It is with great pleasure that I introduce guest blogger Susan S. Barmon. Susan and I met in San Francisco’s North Beach in the 1990s. The City was still reeling from the AIDS epidemic, and at the same time undergoing rapid gentrification. We enjoyed walking and talking around North Beach, dropping into various cafes and bars. The views were gorgeous, the people quirky. And due to skyrocketing rentals, we knew our days in the hood were numbered. Susan will be periodically presenting her Slice of Life Stories here on Capitare a Fagiolo. SJ

My story started unbeknownst to me when we moved to San Francisco in 1992. Four years later we returned to our planet, east of the Mississippi, and I began sorting through the unforgettable people I met while living in the west. The Slice of Life Series began with The Heiress and Transvestite.  

  Susan S. Barmon

 

Slice of Life Stories

Fiction by Susan S. Barmon

© copyright 2013  All Rights reserved

The Heiress and the Transvestite: Part One

English: A pair of high heeled shoe with 12cm ...

There’s a “Raver” in North Beach who spends most of his days in Washington Square Park disrupting traffic on Columbus Ave. He’s in good shape and appears to work out regularly. Briskly marching around the park he rants to fat people about the importance of exercise, inevitably belittling what he perceives to be their rich, comfortable lifestyle. When finished he turns abruptly, picking up his pace in preparation to deliver his message to the next “victim.” It was a warm spring evening when he marched in front of us. Not being overweight I was a little surprised to be face to face with him and got a weird feeling in my stomach wondering what the “message” would be. The Raver had another mission in mind.
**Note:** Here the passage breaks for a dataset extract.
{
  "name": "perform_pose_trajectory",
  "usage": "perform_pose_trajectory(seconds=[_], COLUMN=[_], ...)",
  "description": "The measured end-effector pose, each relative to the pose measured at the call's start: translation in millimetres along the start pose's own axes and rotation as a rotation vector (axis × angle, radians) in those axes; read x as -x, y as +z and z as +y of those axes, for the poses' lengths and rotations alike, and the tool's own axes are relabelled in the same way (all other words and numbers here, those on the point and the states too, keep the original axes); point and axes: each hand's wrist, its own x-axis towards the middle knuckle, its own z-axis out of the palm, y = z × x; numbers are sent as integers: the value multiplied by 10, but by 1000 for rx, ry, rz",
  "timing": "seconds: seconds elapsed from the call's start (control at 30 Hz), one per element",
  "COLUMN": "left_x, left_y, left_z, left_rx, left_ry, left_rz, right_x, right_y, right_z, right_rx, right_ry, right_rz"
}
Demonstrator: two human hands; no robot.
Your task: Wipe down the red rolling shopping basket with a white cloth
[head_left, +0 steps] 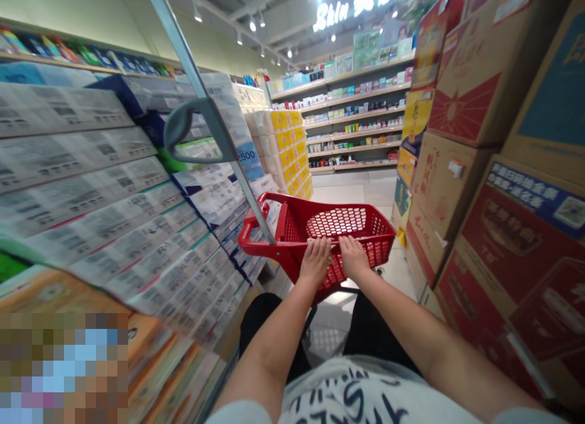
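Red plastic makes up the shopping cart [287,255], which is right in front of the person, on the floor between two big stacks of goods. Its walls are full of little holes. Both hands are on the near rim of the cart, side by side with a small gap between them. The left hand [315,262] is bent over the rim and has hold of it. The right hand [354,257] has hold of the same rim in the same way, with its fingers close together. The thumbs are hard to see, so I cannot tell how tight they squeeze. Something small and pale is by the left fingers, but it is too small to name. On the left side of the cart, a shiny metal pole [249,194] slants up from the rim, with a grey loop [225,142] on it. White packs [77,168] are piled high on the left, and yellow packs [292,150] stand farther back. Brown and red boxes [461,168] are piled on the right. Far ahead, long shelves [361,114] hold lots of little bottles and boxes.
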Motion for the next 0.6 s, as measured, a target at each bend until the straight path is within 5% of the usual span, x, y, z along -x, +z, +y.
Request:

His destination was the three foot tall concrete column latitude marker, engraved 37 degrees, 47 min., 57 seconds N., embedded in the grass yards from where we were sitting. Jumping up on it and balancing precariously on the pointed top, he started to rant.

“North Beach and San Francisco are all about money and trust fund kids.” He got louder, complaining about the selfishness of “the idle rich in North Beach and their lack of soul.”

Little did he know how timely the message was for us. That very morning The Heiress had given us our thirty day notice to vacate our apartment. Illegally evicted. Shocked, we were trying to wrap our heads around what eviction would entail, when the Raver screamed at the top of his lungs

“It’s all about the money!”

In the weeks following the eviction notice our lives were slipping out from under us like a cheap rug. We needed a lawyer. Careening between feeling murderously angry and total despair at the thought of being homeless, anyone within earshot knew we were looking for a place to live. Betty, who owned the cleaners two doors from our flat, let us put a sign in her window. She hated The Heiress because the Transvestite, whom she  lived with in her North Beach flat, never paid his cleaning bills. Actually, he always “forgot” his wallet until “the next time.” The Heiress, embarrassed and not willing to settle his bill, went to her competitor up the block.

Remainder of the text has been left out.